** ACTION ITEM **
Return the listing exactly. Keep no pictures.

** RECORDED DATA **
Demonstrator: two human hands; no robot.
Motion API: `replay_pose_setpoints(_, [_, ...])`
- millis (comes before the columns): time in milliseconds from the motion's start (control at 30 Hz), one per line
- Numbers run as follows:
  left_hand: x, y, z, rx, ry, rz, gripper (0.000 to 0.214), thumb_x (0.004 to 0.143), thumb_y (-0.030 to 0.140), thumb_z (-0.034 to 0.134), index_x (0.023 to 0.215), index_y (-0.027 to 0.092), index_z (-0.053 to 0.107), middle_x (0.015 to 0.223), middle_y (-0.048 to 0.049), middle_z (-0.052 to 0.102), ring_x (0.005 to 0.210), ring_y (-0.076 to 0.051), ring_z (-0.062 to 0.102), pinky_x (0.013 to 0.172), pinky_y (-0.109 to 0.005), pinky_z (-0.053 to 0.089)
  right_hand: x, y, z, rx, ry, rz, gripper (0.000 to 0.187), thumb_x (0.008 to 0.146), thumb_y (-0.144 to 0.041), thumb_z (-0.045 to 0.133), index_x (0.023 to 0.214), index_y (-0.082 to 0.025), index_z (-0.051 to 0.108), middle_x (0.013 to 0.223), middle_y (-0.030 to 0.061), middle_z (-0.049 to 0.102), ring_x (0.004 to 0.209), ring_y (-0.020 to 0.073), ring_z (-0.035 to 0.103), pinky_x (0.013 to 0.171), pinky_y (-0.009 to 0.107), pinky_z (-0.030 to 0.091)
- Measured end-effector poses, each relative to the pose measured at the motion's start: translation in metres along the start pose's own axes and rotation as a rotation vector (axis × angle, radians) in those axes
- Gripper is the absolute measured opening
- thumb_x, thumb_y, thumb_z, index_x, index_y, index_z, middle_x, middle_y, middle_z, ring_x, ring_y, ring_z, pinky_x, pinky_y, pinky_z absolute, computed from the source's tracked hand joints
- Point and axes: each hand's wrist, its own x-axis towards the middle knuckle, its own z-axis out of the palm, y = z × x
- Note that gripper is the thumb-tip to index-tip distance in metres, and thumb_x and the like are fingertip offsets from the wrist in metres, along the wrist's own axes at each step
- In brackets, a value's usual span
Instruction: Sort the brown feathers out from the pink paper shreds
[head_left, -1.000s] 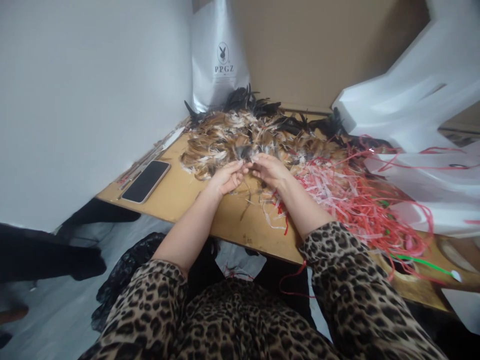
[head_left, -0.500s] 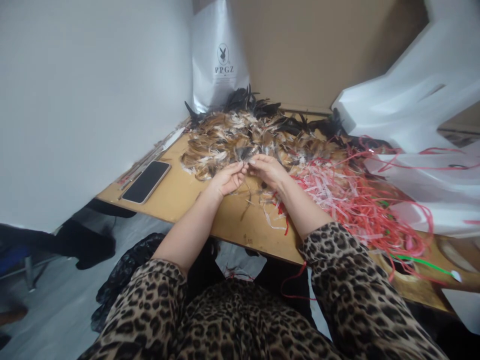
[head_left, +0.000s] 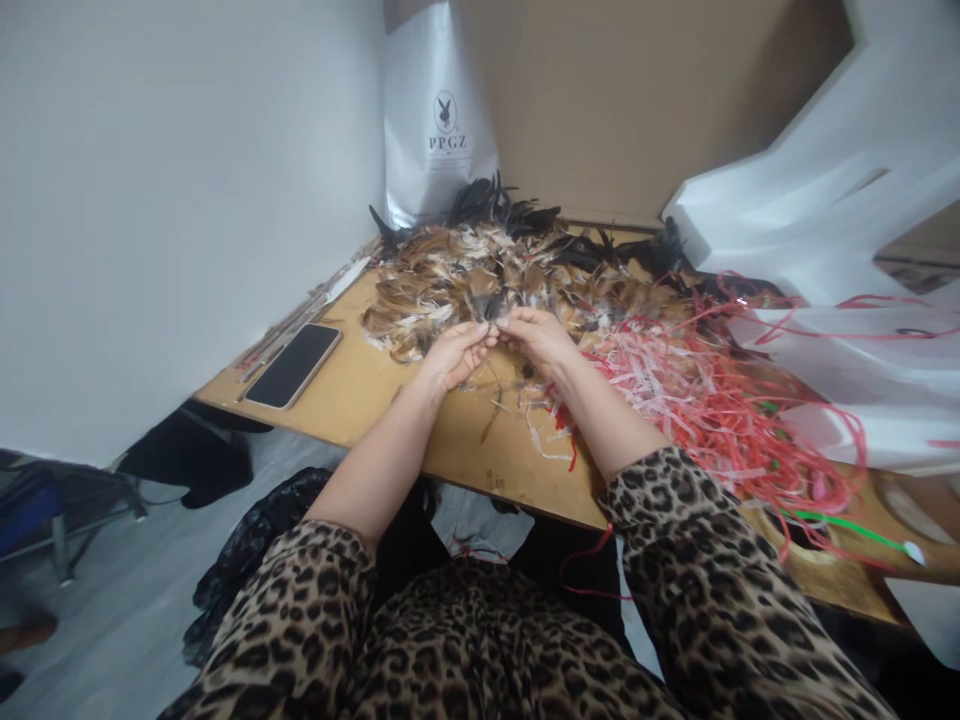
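Observation:
My left hand (head_left: 454, 354) and my right hand (head_left: 538, 340) meet over the wooden table (head_left: 375, 395), fingertips pinched together on a small dark tuft of feathers (head_left: 489, 308). Both hands rest at the near edge of a big heap of brown, white and black feathers (head_left: 480, 265). A few loose feathers lie on the wood under my wrists. Leopard-print sleeves cover my upper arms.
A tangle of red and pink strips (head_left: 697, 395) spreads right of my hands. A black phone (head_left: 292, 364) lies at the table's left, beside thin sticks (head_left: 315, 300). A white printed bag (head_left: 439, 110) stands at the back; white sheets (head_left: 832, 250) lie right.
My hands have stayed pinched at the same spot, shifting only slightly toward the heap. Dark shapes on the floor at lower left have moved.

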Motion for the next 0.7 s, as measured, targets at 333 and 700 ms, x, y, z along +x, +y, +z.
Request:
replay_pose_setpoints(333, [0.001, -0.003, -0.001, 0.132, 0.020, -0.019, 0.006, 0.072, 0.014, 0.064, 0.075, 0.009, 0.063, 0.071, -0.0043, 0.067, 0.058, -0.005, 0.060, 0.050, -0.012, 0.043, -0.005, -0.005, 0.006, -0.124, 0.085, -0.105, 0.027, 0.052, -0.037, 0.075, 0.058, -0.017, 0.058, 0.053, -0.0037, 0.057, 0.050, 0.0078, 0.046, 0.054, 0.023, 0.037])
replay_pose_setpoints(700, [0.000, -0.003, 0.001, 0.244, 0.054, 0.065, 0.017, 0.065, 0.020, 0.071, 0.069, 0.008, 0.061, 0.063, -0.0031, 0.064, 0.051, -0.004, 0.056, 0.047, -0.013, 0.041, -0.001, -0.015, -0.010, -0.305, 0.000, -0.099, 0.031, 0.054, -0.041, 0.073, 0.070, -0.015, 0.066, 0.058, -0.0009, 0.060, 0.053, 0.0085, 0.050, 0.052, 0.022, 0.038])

** RESPONSE TO THE EXERCISE **
Demonstrator: two human hands; no robot.
Motion API: `replay_pose_setpoints(_, [_, ...])`
- millis (comes before the columns): time in milliseconds from the motion's start (control at 30 Hz), one per line
- Numbers run as follows:
  left_hand: x, y, z, rx, ry, rz, gripper (0.000 to 0.214), thumb_x (0.004 to 0.143), thumb_y (-0.030 to 0.140), thumb_z (-0.034 to 0.134), index_x (0.023 to 0.215), index_y (-0.027 to 0.092), index_z (-0.053 to 0.107), middle_x (0.015 to 0.223), middle_y (-0.048 to 0.049), middle_z (-0.052 to 0.102), ring_x (0.005 to 0.210), ring_y (-0.076 to 0.051), ring_z (-0.062 to 0.102), pinky_x (0.013 to 0.172), pinky_y (-0.109 to 0.005), pinky_z (-0.053 to 0.089)
  right_hand: x, y, z, rx, ry, rz, gripper (0.000 to 0.187), thumb_x (0.008 to 0.146), thumb_y (-0.144 to 0.041), thumb_z (-0.045 to 0.133), index_x (0.023 to 0.214), index_y (-0.082 to 0.025), index_z (-0.051 to 0.108), middle_x (0.013 to 0.223), middle_y (-0.030 to 0.061), middle_z (-0.049 to 0.102), ring_x (0.004 to 0.209), ring_y (-0.020 to 0.073), ring_z (-0.035 to 0.103), pinky_x (0.013 to 0.171), pinky_y (-0.009 to 0.107), pinky_z (-0.030 to 0.091)
- Measured end-effector poses, each relative to the pose measured at the motion's start: translation in metres along the start pose's own axes and rotation as a rotation vector (axis × angle, radians) in those axes
- Gripper is the absolute measured opening
- thumb_x, thumb_y, thumb_z, index_x, index_y, index_z, middle_x, middle_y, middle_z, ring_x, ring_y, ring_z, pinky_x, pinky_y, pinky_z absolute, computed from the source's tracked hand joints
- Point and axes: each hand's wrist, its own x-axis towards the middle knuckle, its own z-axis out of the palm, y = z × x
- Note that gripper is the thumb-tip to index-tip distance in metres, and thumb_x and the like are fingertip offsets from the wrist in metres, along the wrist's own axes at each step
- In brackets, a value's usual span
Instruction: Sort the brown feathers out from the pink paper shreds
[head_left, -1.000s] 
[head_left, -0.500s] 
[head_left, +0.000s] 
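Observation:
My left hand (head_left: 454, 354) and my right hand (head_left: 538, 340) meet over the wooden table (head_left: 375, 395), fingertips pinched together on a small dark tuft of feathers (head_left: 489, 308). Both hands rest at the near edge of a big heap of brown, white and black feathers (head_left: 480, 265). A few loose feathers lie on the wood under my wrists. Leopard-print sleeves cover my upper arms.
A tangle of red and pink strips (head_left: 697, 395) spreads right of my hands. A black phone (head_left: 292, 364) lies at the table's left, beside thin sticks (head_left: 315, 300). A white printed bag (head_left: 439, 110) stands at the back; white sheets (head_left: 832, 250) lie right.
My hands have stayed pinched at the same spot, shifting only slightly toward the heap. Dark shapes on the floor at lower left have moved.
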
Motion for the next 0.7 s, as measured, targets at 333 and 700 ms, x, y, z along +x, +y, +z.
Request:
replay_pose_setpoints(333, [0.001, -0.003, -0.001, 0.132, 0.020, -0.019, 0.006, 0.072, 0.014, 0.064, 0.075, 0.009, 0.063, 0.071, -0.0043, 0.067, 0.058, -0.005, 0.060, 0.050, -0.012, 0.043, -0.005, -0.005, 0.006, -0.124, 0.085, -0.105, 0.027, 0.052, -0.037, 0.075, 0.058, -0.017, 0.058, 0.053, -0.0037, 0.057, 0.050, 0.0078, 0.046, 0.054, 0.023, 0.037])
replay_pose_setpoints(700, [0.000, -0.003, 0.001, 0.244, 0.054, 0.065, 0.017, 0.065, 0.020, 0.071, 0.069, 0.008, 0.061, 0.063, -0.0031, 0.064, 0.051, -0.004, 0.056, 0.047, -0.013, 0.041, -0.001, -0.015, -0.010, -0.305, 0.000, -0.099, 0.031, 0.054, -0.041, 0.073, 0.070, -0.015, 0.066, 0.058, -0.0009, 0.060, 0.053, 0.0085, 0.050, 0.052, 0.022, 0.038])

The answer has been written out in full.